Warnings are still in place but it looks as though southern Manitoba may have seen the worst of its spring snowstorm.
Snow and blowing snow are expected to continue across the entire southern half of the province Thursday, but the low-pressure system responsible for the drastic return of winter is beginning to weaken, Environment Canada says.
Snowfall totals of five to 10 centimetres — rather than the 10-15 cm originally forecast — are likely throughout the Red River Valley, including Winnipeg, and southeastern Manitoba on Thursday.
“[We] may be seeing the slow decay of this storm,” said Dan Fulton, senior meteorologist with Environment and Climate Change Canada.
The Winnipeg region received a total of 25 cm on Wednesday as the storm first arrived. Fulton thinks a few parts of western Manitoba had more than that, but official amounts are still pending.
The west should have a much easier day, with only two to five centimetres for Thursday, the Environment Canada forecast said. Dauphin and the Interlake region are expected to get another five to 10 cm.
Some unofficial snowfall amounts from Wednesday were released Thursday:
- Brandon: 12 cm.
- Virden: 15 cm.
- Gimli: 20-25 cm.
- Morden: 30+ cm.
- St. Clements: 31 cm.
- Riding Mountain area: 30-40 cm.
Fulton expects by the end of the storm, the snowfall total will be 30-35 cm across southern Manitoba.
Forecasts had suggested a range of 30-50 centimetres but closer to 80 cm along the higher elevations of Riding Mountain and Turtle Mountain.
“The storm did pretty much what we thought it would — maybe not as much snow. I always thought the 80 cm was a little bit overblown but I guess we’ll see when the amounts come in,” CBC Manitoba meteorologist John Sauder said.
“It wasn’t the ’97 storm, it wasn’t the 48 cm we had 25 years ago, but still, it is a significant snowfall. And we’re not out of it yet, we still need to be careful.”
People in larger cities, sheltered by larger buildings, may not have realized how much worse the conditions were beyond urban borders, he said.
Deb Bauche, who lives just north of the International Peace Garden on the Canada-U.S. border southwest of Winnipeg, near Turtle Mountain Provincial Park, is a witness to that.
“We’ve got a five-foot snowdrift on the south part of our deck that’s almost in touch with the one coming off the roof,” she said.
“This morning when I got up there, it wasn’t snowing at all, but it was quite windy. And we just looked out again and now it’s snowing really hard and visibility’s down. Like John had said, it’s coming in bands. That’s what it was like yesterday all day and part into the night.
“It’s the strangest storm.”
The few blizzard warnings that had been in place in western Manitoba for much of the week have been dropped by Environment Canada and replaced with the winter storm warnings that cover pretty much everywhere else in the south.
Wind gusts continue to be strong at times — to almost 60 km/h in the Brandon area and about 50 in Winnipeg and the surrounding area — whipping up the fresh snowfall, Sauder said.

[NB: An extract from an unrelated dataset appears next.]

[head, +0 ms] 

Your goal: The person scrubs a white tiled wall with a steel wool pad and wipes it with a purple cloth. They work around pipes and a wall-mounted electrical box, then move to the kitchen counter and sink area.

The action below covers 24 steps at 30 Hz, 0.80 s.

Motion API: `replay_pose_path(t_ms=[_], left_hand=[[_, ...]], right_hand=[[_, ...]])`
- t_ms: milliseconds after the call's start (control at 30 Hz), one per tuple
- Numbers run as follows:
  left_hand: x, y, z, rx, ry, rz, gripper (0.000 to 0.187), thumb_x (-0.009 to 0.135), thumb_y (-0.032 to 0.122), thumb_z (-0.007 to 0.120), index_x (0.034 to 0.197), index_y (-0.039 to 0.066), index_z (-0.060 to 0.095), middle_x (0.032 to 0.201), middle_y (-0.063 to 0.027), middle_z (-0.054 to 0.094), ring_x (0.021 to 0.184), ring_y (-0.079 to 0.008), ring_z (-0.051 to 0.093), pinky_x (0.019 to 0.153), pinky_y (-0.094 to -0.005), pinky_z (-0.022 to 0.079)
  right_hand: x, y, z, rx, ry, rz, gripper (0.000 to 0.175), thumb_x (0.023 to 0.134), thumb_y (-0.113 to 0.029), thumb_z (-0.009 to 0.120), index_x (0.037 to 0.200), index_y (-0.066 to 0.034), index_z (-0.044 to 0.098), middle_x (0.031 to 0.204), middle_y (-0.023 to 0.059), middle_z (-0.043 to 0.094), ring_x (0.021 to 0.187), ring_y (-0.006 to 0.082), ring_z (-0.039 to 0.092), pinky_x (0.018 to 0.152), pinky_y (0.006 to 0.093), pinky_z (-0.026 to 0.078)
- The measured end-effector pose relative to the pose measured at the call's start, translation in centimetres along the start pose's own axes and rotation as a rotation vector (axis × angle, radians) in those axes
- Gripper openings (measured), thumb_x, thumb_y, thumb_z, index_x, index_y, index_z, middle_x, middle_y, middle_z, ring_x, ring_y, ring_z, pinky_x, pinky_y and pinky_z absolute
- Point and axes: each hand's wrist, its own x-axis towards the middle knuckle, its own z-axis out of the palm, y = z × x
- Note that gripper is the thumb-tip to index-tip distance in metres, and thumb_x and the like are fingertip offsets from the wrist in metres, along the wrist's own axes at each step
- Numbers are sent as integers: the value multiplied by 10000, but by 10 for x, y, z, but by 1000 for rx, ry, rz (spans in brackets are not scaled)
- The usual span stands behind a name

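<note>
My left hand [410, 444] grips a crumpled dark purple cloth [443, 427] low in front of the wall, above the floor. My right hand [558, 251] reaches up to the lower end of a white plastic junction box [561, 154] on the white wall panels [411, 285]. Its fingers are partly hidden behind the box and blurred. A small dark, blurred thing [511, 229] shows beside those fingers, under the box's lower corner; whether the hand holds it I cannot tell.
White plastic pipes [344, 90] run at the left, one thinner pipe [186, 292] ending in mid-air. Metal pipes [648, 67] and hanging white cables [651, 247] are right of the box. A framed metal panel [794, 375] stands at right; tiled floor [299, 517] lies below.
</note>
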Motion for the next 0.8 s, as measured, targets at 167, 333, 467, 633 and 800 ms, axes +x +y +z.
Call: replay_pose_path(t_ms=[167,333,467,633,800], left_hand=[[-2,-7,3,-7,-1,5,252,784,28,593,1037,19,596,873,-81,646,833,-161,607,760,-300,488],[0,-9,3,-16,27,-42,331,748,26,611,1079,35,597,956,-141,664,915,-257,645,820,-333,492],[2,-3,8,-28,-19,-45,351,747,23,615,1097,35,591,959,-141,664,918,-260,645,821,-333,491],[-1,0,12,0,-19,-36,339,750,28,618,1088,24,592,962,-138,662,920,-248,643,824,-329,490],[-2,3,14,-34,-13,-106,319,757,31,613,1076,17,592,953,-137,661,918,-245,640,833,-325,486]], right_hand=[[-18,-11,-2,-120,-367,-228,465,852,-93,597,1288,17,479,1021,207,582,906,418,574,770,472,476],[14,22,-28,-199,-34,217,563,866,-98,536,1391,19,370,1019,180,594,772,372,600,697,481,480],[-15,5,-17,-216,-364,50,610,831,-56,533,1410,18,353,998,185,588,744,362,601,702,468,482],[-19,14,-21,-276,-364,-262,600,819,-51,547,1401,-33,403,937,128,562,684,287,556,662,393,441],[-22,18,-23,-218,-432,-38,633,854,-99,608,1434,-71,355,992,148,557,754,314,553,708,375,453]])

As a result, travel on highways may be difficult or impossible, particularly Thursday morning, Environment Canada says.
More than two dozen highways or sections of highways are closed due to poor driving conditions. Information about ever-changing road conditions can be found on the province’s website.

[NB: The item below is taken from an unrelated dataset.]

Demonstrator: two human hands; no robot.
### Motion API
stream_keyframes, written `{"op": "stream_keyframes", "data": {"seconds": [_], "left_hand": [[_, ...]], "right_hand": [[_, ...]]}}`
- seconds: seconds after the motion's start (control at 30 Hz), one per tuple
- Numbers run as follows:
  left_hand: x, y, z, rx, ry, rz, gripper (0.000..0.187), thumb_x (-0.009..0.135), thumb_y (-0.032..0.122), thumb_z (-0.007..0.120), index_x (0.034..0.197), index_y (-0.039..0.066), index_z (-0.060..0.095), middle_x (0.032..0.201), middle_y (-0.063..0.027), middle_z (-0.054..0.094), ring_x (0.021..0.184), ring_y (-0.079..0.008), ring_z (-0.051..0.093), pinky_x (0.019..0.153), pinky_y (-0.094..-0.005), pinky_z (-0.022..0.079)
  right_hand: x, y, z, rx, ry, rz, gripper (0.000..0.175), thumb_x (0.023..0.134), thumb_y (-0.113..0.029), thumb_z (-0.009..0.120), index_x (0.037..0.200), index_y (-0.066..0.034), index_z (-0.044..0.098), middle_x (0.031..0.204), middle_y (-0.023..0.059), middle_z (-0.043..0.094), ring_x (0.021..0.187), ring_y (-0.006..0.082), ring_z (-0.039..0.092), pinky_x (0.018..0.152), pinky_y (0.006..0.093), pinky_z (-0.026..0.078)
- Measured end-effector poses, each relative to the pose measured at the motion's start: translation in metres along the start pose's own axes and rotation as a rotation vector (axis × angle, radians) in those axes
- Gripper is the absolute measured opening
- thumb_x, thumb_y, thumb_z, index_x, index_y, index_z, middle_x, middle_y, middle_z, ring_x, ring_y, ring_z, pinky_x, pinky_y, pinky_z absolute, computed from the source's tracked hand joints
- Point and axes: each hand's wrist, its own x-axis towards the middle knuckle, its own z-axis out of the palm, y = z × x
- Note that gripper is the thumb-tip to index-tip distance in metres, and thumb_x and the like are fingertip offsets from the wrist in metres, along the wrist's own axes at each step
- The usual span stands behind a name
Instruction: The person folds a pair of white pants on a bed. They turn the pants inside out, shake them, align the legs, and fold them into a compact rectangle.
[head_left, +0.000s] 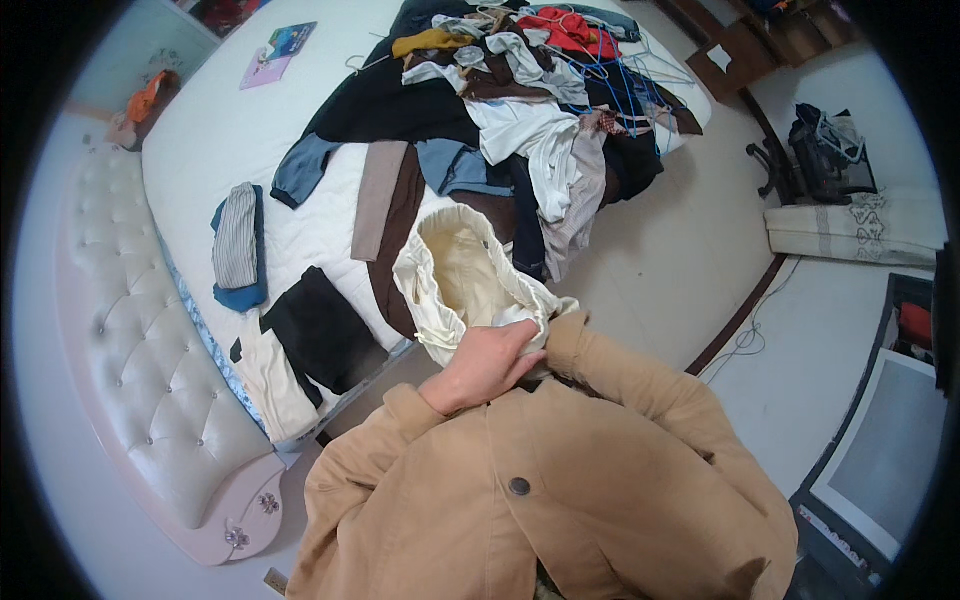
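Observation:
My left hand (487, 360) grips the near edge of a cream garment with a gathered elastic waistband (431, 262), probably trousers. Its waist gapes wide towards me and shows the pale lining; a short drawstring hangs at the left side. My right hand is hidden by the garment; only its tan sleeve (600, 360) shows, reaching to the right edge of the cloth. Just beyond the garment, a brown piece of clothing (394, 277) and a dark navy one (527, 225) hang towards the bed's edge.
A big heap of mixed clothes (517, 97) with blue wire hangers (619, 90) covers the bed's far part. Folded on the white bed (187, 142) are a striped garment (236, 236), black clothing (326, 330) and a cream one (277, 382). A tufted headboard (142, 337) borders the left.

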Motion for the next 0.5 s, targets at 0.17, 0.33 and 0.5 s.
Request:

“We’re still going to see the strong winds staying with us. They are starting to shift a little bit more to the northwest this afternoon, so I’m expecting them to be 30 km/h gusting to 50 km/h,” Sauder said.

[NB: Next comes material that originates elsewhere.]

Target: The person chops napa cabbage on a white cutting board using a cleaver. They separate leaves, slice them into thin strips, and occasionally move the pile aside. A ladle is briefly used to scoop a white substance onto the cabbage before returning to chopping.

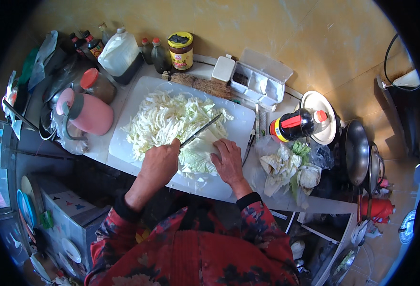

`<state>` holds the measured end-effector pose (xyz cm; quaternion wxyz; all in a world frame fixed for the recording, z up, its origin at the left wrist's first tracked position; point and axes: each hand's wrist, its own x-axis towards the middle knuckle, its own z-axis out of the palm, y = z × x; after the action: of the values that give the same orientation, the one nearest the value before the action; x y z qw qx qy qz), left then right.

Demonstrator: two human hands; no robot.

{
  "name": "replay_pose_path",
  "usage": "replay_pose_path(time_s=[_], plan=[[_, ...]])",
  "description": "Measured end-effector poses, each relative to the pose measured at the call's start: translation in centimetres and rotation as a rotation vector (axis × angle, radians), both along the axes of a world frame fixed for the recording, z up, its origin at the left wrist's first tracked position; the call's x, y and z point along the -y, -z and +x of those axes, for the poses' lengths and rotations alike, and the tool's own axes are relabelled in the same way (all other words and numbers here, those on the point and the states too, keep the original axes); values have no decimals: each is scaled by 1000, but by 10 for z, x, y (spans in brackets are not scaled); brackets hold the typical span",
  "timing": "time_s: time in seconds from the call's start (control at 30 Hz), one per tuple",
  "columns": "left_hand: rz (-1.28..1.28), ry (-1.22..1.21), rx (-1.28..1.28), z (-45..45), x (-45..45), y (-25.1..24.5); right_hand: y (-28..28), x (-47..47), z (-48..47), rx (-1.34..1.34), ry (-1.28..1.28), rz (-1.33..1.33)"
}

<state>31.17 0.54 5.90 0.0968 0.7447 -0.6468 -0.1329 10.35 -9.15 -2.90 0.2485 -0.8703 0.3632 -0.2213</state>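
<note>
My left hand [161,161] grips a kitchen knife [201,130] by its handle, the blade slanting up and right over a white cutting board [244,125]. The blade's left side faces a wide heap of shredded napa cabbage [163,119]. Curled fingers of my right hand [228,159] press on an uncut piece of napa cabbage [199,155] at the board's near right part, just right of the knife. My left hand hides the knife handle. Loose shreds lie near the board's front edge.
Left of the board stands a pink thermos jug [94,116]. Behind are a yellow-lidded jar [180,52], a whisk brush [201,84] and a compartment seasoning box [258,84]. At right are cabbage leaves on plastic [281,166], a dark sauce bottle [294,125] and a wok [354,152].
</note>
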Motion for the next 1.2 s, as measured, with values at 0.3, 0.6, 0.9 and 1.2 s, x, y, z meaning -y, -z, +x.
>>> replay_pose_path(time_s=[0.3,0.6,0.9,1.2], plan=[[37,3,32,9,-2,39,3,-1,2,27,-8,-12],[49,8,15,3,10,84,1,0,8,13,13,-33],[60,33,38,3,0,26,-14,5,6,68,-6,-115],[21,14,75,-13,-5,67,-6,3,17,-28,-66,-101]])
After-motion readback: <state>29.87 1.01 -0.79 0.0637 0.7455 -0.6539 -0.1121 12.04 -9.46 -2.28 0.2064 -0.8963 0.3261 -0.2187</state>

The wind will gradually drop off as the snow lets up into Friday, he said.
“I think Friday is a day when we’re going to see better visibilities and we’re going to start to see some of these highways opening up.”
Flight schedules up in air
Tyler MacAfee, vice-president of the Winnipeg Airports Authority, said most flights are still cancelled Thursday morning.
“A lot of that is because the planes yesterday didn’t come in. Airlines pre-emptively cancelled pretty much everything yesterday, so we’re seeing cancellations up to around noon this morning,” he said.
Beyond that, however, is still a guess at the moment.
“It’s really tough to say. As everybody knows, Mother Nature kind of has its own plan,” MacAfee said. “If you’re planning to travel today, make sure you keep a close eye on your flights.”
Information on arrivals and departures is available on the WAA website, but “really the best thing people can do is talk to their airline,” MacAfee said.
“Each airline will kind of handle the passengers differently based on their flight schedule and availability,” he said.
If your flight is still planned to go out, give yourself lots of time to get to the airport, MacAfee said.